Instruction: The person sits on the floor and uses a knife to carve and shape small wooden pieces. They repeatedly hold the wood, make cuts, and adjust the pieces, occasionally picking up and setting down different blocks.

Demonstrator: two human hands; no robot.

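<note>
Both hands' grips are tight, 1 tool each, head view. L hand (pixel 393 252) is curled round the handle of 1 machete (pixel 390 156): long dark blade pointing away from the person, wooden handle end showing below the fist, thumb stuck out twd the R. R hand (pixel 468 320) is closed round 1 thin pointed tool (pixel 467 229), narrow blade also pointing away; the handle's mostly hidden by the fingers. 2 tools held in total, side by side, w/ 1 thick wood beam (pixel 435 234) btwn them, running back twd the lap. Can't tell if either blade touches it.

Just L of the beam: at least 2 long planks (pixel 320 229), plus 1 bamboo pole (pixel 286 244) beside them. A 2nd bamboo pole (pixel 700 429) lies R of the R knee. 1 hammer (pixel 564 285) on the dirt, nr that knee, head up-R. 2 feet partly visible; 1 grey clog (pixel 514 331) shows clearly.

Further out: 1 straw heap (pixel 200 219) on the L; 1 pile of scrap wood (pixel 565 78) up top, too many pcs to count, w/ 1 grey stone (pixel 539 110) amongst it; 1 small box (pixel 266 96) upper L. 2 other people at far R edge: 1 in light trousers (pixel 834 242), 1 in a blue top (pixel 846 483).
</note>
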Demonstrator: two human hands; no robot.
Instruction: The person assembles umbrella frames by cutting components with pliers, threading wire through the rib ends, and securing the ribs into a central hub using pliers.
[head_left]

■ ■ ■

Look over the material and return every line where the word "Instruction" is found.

Instruction: The person sits on the floor and uses a knife to carve and shape small wooden pieces. They repeatedly hold the wood, make cuts, and adjust the pieces, occasionally picking up and setting down different blocks.
Instruction: The person assembles umbrella frames by cutting components with pliers, threading wire through the rib ends, and securing the ribs into a central hub using pliers.

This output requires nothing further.